Adequate performance is a critical requirement for any project, and one I want to nail before going live. We usually know the expected amount of traffic, but how well do we know the actual site performance? As rule-of-thumb, I expect an Episerver site to handle at least 10 page requests / second per one CPU core. For example, a server with 4 CPU cores should be able to handle more than 144,000 page requests in an hour. As with all assumptions, there should be a way to verify it.
Measuring made simple
The best tool I have found to measure Episerver read-only performance is JMeter, which is an extremely versatile tool, but also abhorrent to configure without prior experience. I am no JMeter expert, yet time and determination yielded something useful I wish to share: JMeter-perfotrator
It is a ready-to-use JMeter project for simple performance testing with the aim to minimize manual work, the only required configurable part being the test URL list. You can download the GitHub repository as a ZIP file for convenience, and it should work right out-of-the box. Java is required, sorry for that.
First, grab some URLs for testing. Add the URLs to file project\urls.txt, one URL per line. Fire up JMeter with start-gui.bat and you should see the JMeter UI. It might look like a control panel out of a Soviet power plant, but the only buttons you need to know for basic use are these.
Eager as we are, let us fire up the test by pressing START, and view the results as Aggregate Report. In this test I used Episerver Alloy demo on localhost.
The report is easy to interpret, just ensure that Error % is always zero. The most interesting column is Throughput as its unit is requests per second, the answer we were looking for.

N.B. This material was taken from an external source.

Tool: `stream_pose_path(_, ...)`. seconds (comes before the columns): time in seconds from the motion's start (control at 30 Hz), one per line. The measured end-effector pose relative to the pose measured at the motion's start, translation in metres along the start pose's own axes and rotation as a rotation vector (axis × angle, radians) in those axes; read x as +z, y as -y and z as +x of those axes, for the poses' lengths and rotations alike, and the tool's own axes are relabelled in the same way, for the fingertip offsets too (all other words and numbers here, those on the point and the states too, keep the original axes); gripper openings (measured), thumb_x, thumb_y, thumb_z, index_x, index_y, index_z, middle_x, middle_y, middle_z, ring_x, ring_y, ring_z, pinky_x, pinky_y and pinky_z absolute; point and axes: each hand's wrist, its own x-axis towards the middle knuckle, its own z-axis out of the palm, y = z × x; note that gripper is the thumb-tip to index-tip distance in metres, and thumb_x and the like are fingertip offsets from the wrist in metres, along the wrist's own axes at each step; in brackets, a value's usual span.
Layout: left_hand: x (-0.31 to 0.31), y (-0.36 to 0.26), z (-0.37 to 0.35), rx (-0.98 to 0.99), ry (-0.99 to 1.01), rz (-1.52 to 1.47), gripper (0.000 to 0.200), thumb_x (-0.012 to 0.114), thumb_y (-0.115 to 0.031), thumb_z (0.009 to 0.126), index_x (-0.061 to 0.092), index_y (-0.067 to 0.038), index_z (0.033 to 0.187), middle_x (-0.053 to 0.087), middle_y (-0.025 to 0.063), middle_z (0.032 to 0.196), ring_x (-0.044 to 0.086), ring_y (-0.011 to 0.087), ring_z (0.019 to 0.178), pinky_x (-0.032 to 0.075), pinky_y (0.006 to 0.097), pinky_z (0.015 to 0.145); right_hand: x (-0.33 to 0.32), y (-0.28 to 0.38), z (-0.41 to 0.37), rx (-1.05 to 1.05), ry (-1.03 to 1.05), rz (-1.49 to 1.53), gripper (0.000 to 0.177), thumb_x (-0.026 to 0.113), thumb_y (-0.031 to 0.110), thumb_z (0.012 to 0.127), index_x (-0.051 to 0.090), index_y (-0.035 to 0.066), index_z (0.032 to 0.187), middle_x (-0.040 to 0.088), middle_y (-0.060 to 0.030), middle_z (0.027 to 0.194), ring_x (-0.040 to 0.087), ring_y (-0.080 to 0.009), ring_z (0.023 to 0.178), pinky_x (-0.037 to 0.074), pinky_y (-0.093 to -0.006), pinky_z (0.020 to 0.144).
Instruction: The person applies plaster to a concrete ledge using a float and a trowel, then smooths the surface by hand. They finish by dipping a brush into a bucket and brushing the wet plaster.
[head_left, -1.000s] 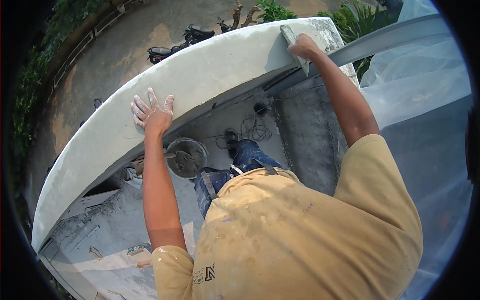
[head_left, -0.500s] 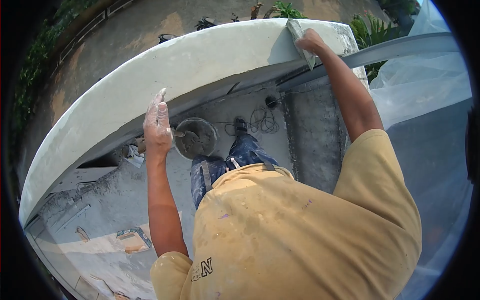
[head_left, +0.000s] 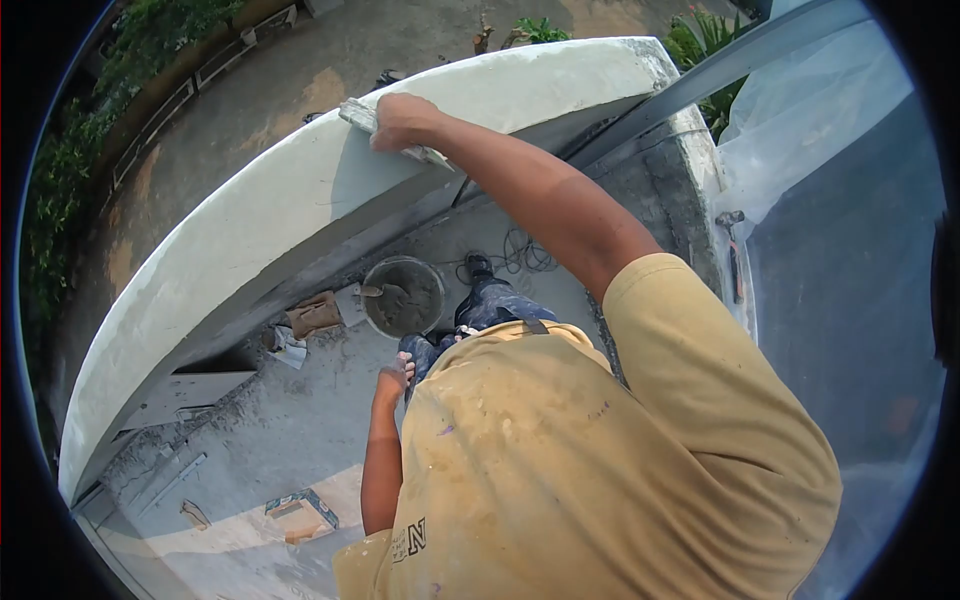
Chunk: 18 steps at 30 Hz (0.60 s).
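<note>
My right hand [head_left: 403, 122] is closed around a plaster-smeared plastering float [head_left: 357, 114]. The float lies across the top of a pale curved wall [head_left: 245, 175], one end near the outer edge, the other at the inner edge; my fingers cover its middle. My left hand [head_left: 396, 374] hangs low beside my thigh, its fingers loosely bent, with nothing visible in it. Below the wall stands a round bucket [head_left: 437, 300] of grey mortar [head_left: 405, 312], with a trowel [head_left: 375, 291] resting in it.
A metal beam [head_left: 725, 65] crosses the wall's right end, near plastic sheeting [head_left: 830, 130]. A hammer [head_left: 735, 255] lies at the right ledge. Coiled cable [head_left: 530, 252], a brown bag [head_left: 314, 314] and an open box [head_left: 303, 515] lie on the floor. Outside the wall, the ground is far below.
My right hand has swept the float leftward along the wall top from near its right end. My left hand has dropped from above the wall's inner edge to beside my thigh.
</note>
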Motion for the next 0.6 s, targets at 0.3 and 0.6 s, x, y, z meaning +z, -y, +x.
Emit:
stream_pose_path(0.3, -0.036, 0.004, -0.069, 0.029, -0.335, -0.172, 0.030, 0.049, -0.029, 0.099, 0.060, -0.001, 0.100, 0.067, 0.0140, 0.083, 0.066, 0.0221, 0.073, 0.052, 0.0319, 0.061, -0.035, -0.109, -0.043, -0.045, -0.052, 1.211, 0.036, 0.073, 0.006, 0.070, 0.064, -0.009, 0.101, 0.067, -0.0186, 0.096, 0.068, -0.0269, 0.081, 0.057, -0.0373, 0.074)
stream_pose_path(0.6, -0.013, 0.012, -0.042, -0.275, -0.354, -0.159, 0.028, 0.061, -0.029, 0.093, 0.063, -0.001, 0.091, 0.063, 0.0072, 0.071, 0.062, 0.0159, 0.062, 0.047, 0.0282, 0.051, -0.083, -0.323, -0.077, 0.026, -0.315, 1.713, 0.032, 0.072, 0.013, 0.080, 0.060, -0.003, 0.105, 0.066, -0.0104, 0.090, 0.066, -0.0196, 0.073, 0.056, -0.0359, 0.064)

While executing the test, the server CPU usage should be sky-high.
If not, you can change the execution parameters to increase the load. By default, the project uses 15 threads for requests, that is 15 simultaneous requests running at a time. Each thread will execute 100 requests, totalling to 1500 requests per each URL. The defaults are changeable on Test Plan-node.

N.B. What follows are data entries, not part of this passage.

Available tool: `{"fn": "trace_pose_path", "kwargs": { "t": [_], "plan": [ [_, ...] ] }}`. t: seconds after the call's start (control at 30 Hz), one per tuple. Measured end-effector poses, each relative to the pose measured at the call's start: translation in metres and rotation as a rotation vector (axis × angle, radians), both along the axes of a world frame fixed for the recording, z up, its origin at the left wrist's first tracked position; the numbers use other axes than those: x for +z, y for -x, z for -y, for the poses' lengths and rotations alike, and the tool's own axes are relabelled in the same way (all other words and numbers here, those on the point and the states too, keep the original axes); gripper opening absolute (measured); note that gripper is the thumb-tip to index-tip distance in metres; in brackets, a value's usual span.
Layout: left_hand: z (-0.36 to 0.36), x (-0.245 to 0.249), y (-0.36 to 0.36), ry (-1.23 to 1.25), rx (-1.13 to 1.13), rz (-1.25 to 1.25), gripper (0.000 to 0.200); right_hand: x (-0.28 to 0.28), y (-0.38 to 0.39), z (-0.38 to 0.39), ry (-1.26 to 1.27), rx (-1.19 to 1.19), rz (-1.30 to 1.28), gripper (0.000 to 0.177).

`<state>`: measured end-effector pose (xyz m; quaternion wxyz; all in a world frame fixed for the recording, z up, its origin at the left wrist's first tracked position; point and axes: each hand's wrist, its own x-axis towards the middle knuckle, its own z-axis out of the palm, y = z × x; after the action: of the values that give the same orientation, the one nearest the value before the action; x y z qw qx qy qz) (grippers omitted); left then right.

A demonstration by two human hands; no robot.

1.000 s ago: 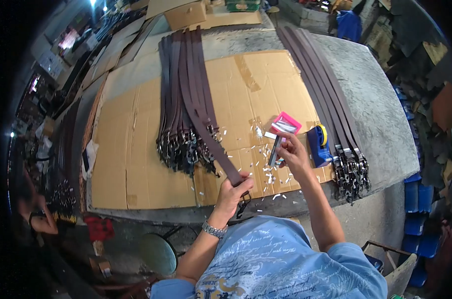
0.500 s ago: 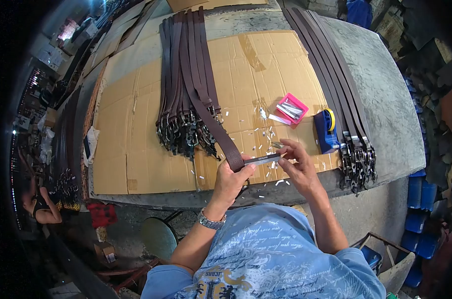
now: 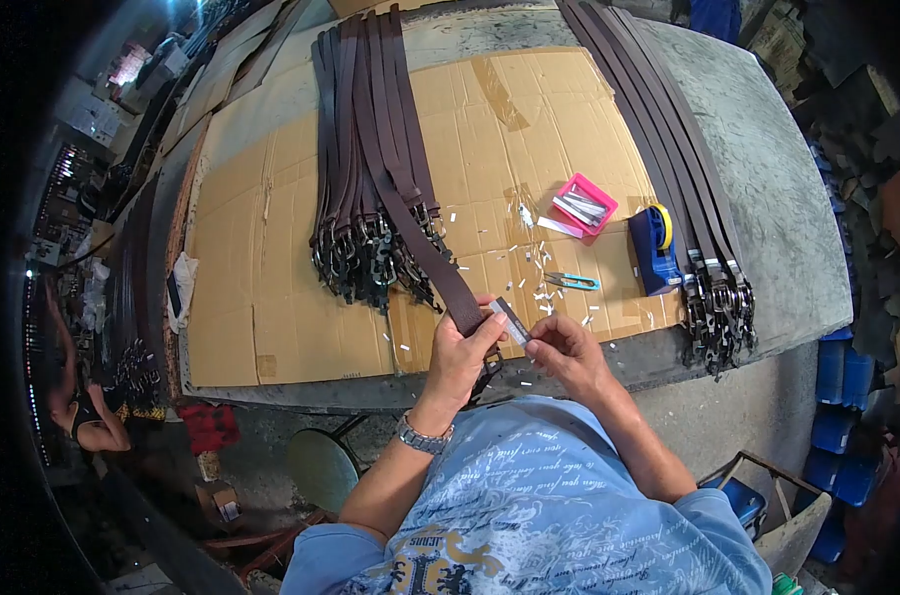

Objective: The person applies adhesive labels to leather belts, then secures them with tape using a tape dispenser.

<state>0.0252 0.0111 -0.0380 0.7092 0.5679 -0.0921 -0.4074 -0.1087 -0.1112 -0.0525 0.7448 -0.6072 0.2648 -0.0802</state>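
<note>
My left hand (image 3: pixel 460 359) is closed around the buckle end of a dark brown belt (image 3: pixel 444 277), whose strap runs back into a pile of belts (image 3: pixel 370 149). Its dark buckle (image 3: pixel 491 363) shows below my fingers. A small black and silver-white label strip (image 3: pixel 512 322) stands between my two hands, slanting down to the right. The left thumb rests at its upper end, and my right hand (image 3: pixel 566 359) pinches its lower end. Teal-handled thread snips (image 3: pixel 574 282) lie on the cardboard (image 3: pixel 301 327) just beyond my right hand.
White paper scraps (image 3: pixel 544 296) are scattered over the cardboard. A pink tray (image 3: pixel 597 226) of strips and a blue tape dispenser (image 3: pixel 653 260) stand at the right. More belts (image 3: pixel 668 159) lie along the right side. A stool (image 3: pixel 321 468) is below the table edge; another person (image 3: pixel 98 421) is at far left.
The thread snips have gone from my right hand to the cardboard. My right hand has moved down and left, and the label strip has turned from nearly level to a steep slant.
</note>
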Motion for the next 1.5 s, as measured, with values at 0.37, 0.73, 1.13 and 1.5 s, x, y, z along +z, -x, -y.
{"fn": "trace_pose_path", "kwargs": {
  "t": [0.37, 0.73, 1.13, 1.5],
  "plan": [
    [-0.001, -0.005, 0.000, -0.034, -0.002, 0.017, 0.023, 0.001, -0.003, 0.022, 0.030, 0.116, -0.068, 0.019],
    [-0.005, 0.002, -0.011, -0.156, -0.082, 0.105, 0.018, -0.109, -0.007, 0.084, 1.281, 0.092, -0.495, 0.026],
    [0.000, 0.004, -0.023, -0.201, -0.133, 0.208, 0.022, -0.050, 0.014, 0.038, 0.002, -0.017, -0.147, 0.027],
    [-0.003, 0.019, -0.031, -0.214, -0.229, 0.236, 0.021, 0.001, 0.001, 0.023, -0.039, 0.082, -0.083, 0.049]
  ]
}}
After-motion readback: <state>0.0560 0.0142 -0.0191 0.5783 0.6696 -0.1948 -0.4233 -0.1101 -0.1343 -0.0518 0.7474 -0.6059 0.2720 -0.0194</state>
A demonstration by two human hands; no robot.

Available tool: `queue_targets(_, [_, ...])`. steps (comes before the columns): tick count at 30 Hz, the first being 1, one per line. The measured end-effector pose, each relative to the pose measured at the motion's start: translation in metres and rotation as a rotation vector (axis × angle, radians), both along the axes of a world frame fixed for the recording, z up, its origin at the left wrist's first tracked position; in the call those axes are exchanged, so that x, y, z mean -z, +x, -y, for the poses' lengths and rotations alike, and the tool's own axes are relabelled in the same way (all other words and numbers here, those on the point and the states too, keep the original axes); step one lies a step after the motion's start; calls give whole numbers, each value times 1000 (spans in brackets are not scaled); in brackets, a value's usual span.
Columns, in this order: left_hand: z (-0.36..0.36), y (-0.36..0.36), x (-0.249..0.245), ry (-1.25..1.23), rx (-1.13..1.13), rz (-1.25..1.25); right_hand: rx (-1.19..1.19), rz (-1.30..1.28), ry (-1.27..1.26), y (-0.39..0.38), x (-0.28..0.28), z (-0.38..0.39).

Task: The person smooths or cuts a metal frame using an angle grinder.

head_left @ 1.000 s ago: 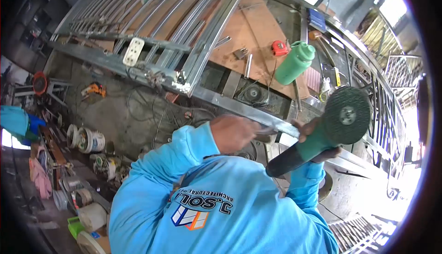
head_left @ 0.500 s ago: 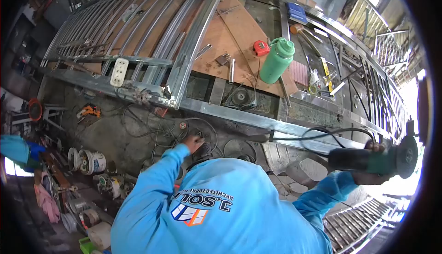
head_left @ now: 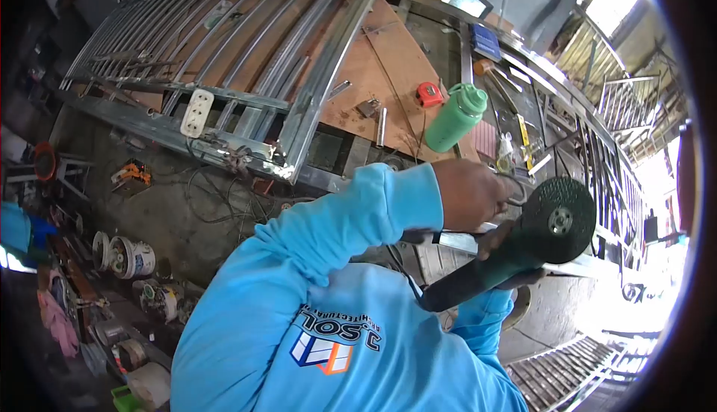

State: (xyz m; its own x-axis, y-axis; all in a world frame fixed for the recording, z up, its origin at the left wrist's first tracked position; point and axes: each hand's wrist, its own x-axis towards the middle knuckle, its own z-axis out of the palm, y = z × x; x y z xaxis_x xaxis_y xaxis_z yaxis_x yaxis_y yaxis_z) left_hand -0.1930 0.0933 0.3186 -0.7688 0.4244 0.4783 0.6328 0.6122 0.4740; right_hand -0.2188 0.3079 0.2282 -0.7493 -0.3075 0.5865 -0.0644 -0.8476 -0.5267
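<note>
Hovering off the table edge [head_left: 336, 182], right hand [head_left: 502, 242] grasps the angle grinder [head_left: 519, 257]; left hand [head_left: 470, 191] clenched beside its disc [head_left: 560, 221].

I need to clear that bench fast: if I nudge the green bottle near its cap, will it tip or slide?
The green bottle stands tall and narrow at the edge of the brown board, so a high push would probably tip it. Being round, it would likely roll once down. How full it is cannot be seen, so its weight is unclear.
</note>
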Motion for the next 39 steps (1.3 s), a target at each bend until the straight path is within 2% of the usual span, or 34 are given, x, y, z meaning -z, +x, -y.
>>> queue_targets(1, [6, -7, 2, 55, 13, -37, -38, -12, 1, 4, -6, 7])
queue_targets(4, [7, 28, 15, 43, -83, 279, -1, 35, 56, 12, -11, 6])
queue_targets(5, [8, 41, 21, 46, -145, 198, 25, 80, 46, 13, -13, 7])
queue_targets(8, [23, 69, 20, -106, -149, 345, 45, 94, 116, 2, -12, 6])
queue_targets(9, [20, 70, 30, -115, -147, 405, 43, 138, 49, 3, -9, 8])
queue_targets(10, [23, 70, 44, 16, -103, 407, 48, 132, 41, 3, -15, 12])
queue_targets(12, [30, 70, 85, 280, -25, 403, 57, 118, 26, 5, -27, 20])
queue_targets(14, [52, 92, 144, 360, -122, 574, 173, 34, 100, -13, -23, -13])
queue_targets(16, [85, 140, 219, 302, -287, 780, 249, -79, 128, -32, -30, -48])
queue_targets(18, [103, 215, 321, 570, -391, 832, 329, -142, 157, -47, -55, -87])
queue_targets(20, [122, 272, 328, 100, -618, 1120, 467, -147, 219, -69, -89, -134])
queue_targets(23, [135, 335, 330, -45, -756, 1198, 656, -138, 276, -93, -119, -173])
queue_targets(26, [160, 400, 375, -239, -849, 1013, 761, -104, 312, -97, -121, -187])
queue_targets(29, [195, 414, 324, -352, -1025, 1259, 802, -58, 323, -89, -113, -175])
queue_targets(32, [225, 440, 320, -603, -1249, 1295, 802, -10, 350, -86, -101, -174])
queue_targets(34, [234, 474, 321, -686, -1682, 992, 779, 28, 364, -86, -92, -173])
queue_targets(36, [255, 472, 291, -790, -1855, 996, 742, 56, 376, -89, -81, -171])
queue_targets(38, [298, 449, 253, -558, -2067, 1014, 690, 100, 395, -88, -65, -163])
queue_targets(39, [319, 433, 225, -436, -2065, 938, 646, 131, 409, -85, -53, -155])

While we are at it, let us see the other options too.
You can enable grayed out nodes by left-clicking and choosing Enable in the context menu.

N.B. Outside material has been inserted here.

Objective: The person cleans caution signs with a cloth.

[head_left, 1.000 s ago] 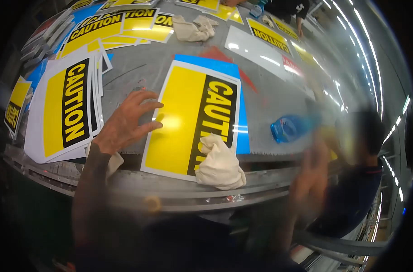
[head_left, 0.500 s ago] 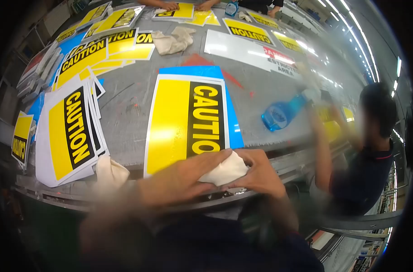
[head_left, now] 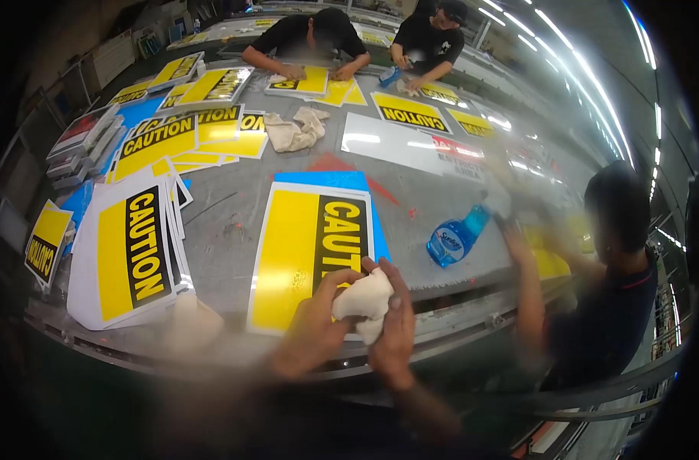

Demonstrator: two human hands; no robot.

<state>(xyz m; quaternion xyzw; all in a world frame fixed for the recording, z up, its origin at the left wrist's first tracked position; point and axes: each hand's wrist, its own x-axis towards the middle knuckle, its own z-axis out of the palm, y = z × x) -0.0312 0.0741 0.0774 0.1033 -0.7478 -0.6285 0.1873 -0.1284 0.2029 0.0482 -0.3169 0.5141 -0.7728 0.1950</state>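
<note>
Between my two hands is a bunched white cloth (head_left: 363,297), held over the near edge of a yellow and black caution sign (head_left: 288,238). My left hand (head_left: 319,322) closes on the cloth from the left, and my right hand (head_left: 395,330) grips it from the right. That sign lies face up on a blue sheet (head_left: 322,180), which shows along its far and right sides. Wet-looking spots dot the yellow part. To the left rests a pile of caution signs in white borders (head_left: 138,257). Another pale cloth (head_left: 192,326), blurred, lies at the pile's near corner.
A blue spray bottle (head_left: 450,244) stands right of the sign. At the right, a co-worker (head_left: 614,284) reaches over the table (head_left: 234,207). Two more people work at the far side. A crumpled cloth (head_left: 296,130) and a white panel (head_left: 395,142) lie farther back.
My hands have lifted and turned more upright, squeezing the cloth between them. The view has tilted up, so the people across the table now show more fully.
</note>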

- Cookie Manager: Enables cookies. Threads will remember and use cookies like a browser. You can also add custom cookies that are used by all threads, for example, a session cookie for authentication.
- View Results in Table: Shows details per request in a table. Not as verbose as View Results in Tree.
- View Results in Tree: Very detailed results per request. It contains HTTP request and response details, thus making this a great help when debugging site access and errors.
Testing static resources
JMeter-perfotrator downloads only the HTML, whereas stylesheets, scripts and other embedded resources are ignored. Static resources do not affect CPU usage much at all, but use a huge amount of bandwidth, which will hinder the testing. Furthermore, static resources are easily cached by browsers and proxies, so I normally do not consider them an issue.
Though if you wish, you can change the setup to download the embedded resources too.
Reliable site setup
The most reliable results are acquired from an environment identical to production. Unfortunately this is not always possible in development stage. If you choose to use localhost, bear in mind that there is virtually no network delay or bandwidth limit, which will yield way too optimistic results. Also, mind that running the site on Visual Studio with IIS Express will have unstable performance compare to real IIS. I have often used CI environment when production or test environments were not available.
Protip: Profiling the code
JMeter may show you the performance rating, but profiling will tell you where the hold-up is. Very useful for spotting performance issues in code, and to help avoiding premature optimization - just optimize what needs to be optimized. JetBrain’ dotTrace is my tool of choice.
Protip: Acquiring the code
Sometimes the interesting parts are in external DLLs, which may not have source code available at all. Luckily, we have decompilers to solve the problem, for example, JetBrain’ dotPeek. With the code in our hands we can look for fixes, workarounds and propose improvements.